:: RECORD SET ::

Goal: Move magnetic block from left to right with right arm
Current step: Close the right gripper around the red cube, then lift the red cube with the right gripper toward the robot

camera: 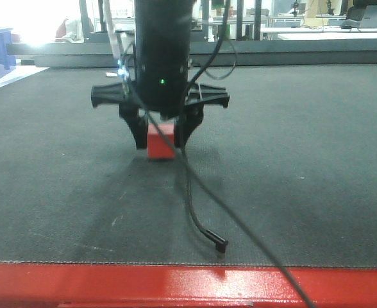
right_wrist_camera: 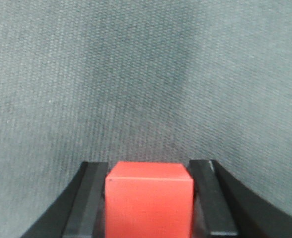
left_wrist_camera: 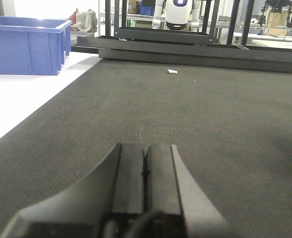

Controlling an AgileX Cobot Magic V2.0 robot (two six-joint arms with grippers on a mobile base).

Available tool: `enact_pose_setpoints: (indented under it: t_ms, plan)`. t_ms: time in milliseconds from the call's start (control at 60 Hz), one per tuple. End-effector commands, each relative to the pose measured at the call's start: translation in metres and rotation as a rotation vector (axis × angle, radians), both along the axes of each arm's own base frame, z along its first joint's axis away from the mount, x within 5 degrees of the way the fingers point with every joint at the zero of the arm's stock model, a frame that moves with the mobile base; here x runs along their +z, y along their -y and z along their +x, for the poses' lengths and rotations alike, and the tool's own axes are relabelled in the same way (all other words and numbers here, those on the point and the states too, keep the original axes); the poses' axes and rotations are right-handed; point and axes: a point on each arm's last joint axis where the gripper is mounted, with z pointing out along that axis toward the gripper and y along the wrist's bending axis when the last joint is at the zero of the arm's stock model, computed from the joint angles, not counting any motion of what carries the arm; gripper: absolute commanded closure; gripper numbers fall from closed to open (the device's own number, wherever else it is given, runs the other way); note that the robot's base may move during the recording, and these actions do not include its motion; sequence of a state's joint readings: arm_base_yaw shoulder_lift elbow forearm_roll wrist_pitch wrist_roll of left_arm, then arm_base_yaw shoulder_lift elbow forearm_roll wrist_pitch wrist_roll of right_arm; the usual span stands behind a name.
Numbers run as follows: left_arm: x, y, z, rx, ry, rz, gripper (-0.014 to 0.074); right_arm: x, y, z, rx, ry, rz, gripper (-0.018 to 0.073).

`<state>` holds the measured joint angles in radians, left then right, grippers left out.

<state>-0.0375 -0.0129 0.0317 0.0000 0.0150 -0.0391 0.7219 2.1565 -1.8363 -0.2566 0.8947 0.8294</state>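
The right tool (camera: pixel 161 146) is clenched on the red cube (camera: pixel 161 141), with its black fingers (right_wrist_camera: pixel 89 198) pressed against two opposite side faces. The cube is at the surface of the dark tabletop (camera: pixel 304 160) or just above it; I cannot tell which. A loose black cable (camera: pixel 195 205) trails past the cube toward the tabletop's front edge. The left tool (left_wrist_camera: pixel 145 168) is clenched on nothing, its two halves touching. Well away from the cube, past the tabletop's left side, stands a blue crate (left_wrist_camera: pixel 27 44). Its wall hides whatever is inside.
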Motion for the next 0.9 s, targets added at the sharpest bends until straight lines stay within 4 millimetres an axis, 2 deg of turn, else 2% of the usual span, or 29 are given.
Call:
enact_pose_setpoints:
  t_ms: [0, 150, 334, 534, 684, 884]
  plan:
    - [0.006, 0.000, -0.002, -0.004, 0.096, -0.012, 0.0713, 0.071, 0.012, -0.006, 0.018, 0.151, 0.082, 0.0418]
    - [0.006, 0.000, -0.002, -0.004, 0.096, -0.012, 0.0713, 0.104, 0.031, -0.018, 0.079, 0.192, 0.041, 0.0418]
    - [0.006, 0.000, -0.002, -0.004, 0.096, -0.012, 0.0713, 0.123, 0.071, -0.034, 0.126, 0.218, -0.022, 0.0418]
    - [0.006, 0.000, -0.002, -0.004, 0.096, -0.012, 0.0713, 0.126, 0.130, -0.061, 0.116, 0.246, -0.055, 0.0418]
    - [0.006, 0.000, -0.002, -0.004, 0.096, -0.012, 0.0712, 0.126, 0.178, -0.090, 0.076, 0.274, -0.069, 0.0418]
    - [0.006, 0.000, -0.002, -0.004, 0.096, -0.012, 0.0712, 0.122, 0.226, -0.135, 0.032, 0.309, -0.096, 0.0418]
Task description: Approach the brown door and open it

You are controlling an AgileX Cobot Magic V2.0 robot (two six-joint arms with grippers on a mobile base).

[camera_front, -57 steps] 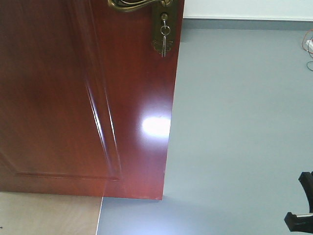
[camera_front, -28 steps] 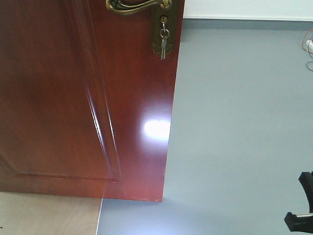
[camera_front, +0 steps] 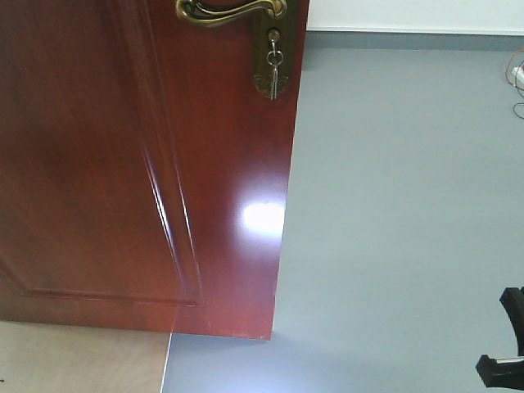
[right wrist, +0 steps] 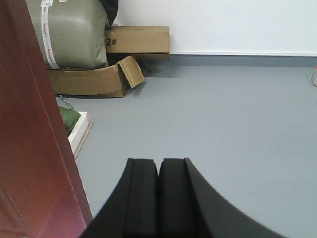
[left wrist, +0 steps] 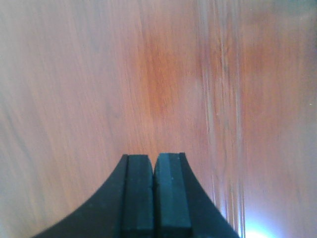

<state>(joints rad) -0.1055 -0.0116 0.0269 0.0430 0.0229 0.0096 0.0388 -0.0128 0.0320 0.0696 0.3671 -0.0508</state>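
Observation:
The brown door [camera_front: 123,164] fills the left half of the front view, glossy and panelled, standing ajar with its free edge towards the grey floor. Its brass lever handle [camera_front: 233,11] is at the top, above a keyhole plate [camera_front: 273,49] with hanging keys [camera_front: 273,78]. My left gripper [left wrist: 154,159] is shut and empty, very close to the door's panel [left wrist: 148,74]. My right gripper [right wrist: 158,162] is shut and empty, just right of the door's edge [right wrist: 29,148], over the floor. A black part of my right arm [camera_front: 503,348] shows at the front view's lower right.
Grey floor [camera_front: 393,205] stretches past the door to a white wall. Cardboard boxes [right wrist: 138,39], a green sack [right wrist: 69,32] and a white frame piece [right wrist: 81,129] lie behind the door. A light wooden board [camera_front: 82,360] lies under the door. Cables [camera_front: 516,74] lie at the far right.
In the front view the door's bottom edge sits slightly lower and the handle slightly further left. The keys have swung a little. The black arm part has not moved.

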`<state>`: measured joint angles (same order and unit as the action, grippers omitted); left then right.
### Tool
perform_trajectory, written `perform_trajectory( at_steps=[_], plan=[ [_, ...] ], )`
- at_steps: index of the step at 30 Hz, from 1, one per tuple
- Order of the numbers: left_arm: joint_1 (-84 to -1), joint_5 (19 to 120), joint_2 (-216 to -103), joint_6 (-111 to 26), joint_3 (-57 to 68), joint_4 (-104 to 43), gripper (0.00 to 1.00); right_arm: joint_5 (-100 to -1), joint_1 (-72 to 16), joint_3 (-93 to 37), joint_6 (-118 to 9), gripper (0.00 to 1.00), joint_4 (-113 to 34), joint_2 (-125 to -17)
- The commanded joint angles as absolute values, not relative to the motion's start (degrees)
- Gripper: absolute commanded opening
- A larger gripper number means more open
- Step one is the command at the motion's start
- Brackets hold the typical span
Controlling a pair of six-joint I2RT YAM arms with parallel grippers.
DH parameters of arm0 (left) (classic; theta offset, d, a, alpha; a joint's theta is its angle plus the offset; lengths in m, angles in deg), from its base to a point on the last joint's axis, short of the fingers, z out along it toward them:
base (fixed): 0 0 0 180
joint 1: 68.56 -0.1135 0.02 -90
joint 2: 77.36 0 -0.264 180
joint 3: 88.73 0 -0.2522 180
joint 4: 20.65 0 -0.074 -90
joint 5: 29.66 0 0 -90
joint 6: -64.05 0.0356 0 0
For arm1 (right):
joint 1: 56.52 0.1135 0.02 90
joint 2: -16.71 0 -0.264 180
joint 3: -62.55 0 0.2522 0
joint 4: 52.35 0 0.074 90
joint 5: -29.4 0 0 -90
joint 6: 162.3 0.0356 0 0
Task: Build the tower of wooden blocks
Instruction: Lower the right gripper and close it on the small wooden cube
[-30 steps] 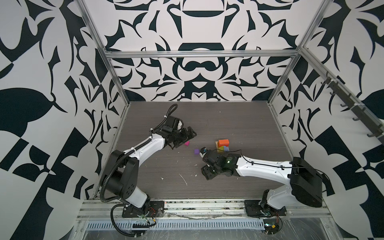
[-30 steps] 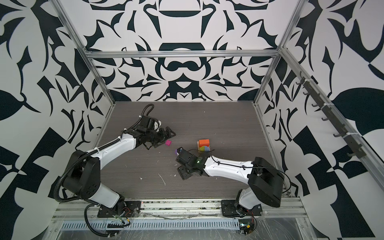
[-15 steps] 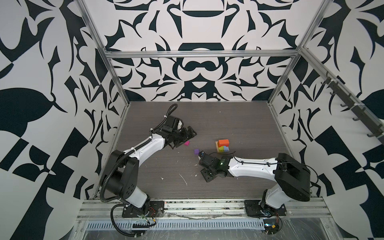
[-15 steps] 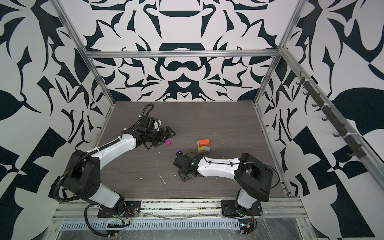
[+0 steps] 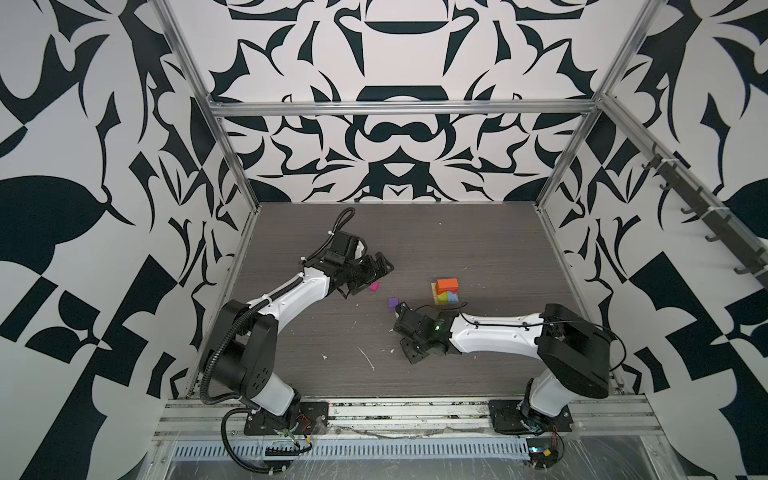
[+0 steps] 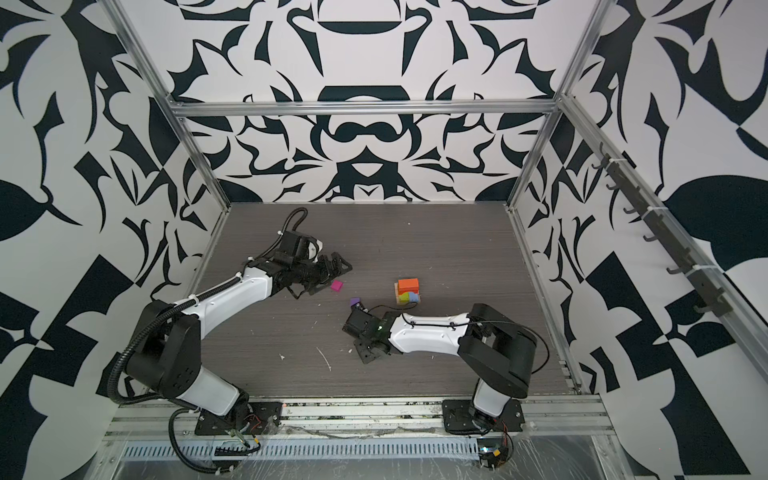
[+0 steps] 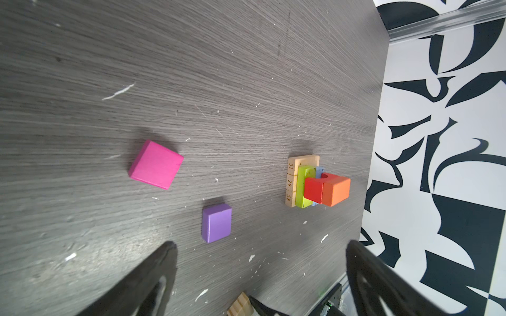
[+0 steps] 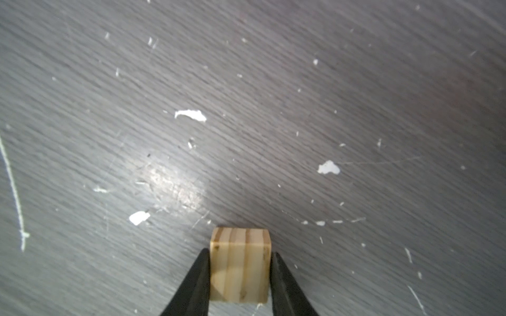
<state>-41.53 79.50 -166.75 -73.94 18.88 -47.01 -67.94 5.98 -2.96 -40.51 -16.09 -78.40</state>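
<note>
Right gripper (image 8: 240, 251): I am pressing its two black fingers (image 8: 194, 287) against opposite sides of the tan ridged block (image 8: 240, 269), so the jaws are gripping that block, its striped end pointing away from the wrist. This view is too close for me to say whether the block is resting on the table (image 8: 273, 109) or hanging just clear of it. White flecks (image 8: 190, 115) are lying scattered over the dark wood grain around it. In both top views the right arm (image 5: 494, 336) is reaching low across the front of the table toward the middle, its wrist sitting just in front of the purple cube (image 5: 392, 302). Left gripper (image 7: 258, 245): I am holding its jaws spread wide with nothing between them, over the left half of the table. The left arm (image 5: 291, 291) is stretching out behind it. From that wrist, the magenta cube (image 7: 156, 164) and the purple cube are lying apart on bare table, neither touching the wood block tower (image 7: 315, 186). The tower is standing right of centre, well clear of both grippers. A tan plank base with printed numbers is carrying a lime green and a light blue block, and a red and an orange block are sitting side by side on top.
</note>
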Motion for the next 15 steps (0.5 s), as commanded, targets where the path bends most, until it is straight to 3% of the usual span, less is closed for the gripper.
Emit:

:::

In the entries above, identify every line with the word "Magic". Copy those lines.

■ RESPONSE ■
Controlling an AgileX Cobot Magic V2.0 robot (two six-joint arms with grippers on a mobile base).
You are controlling an AgileX Cobot Magic V2.0 robot (two six-joint arms with grippers on a mobile base).

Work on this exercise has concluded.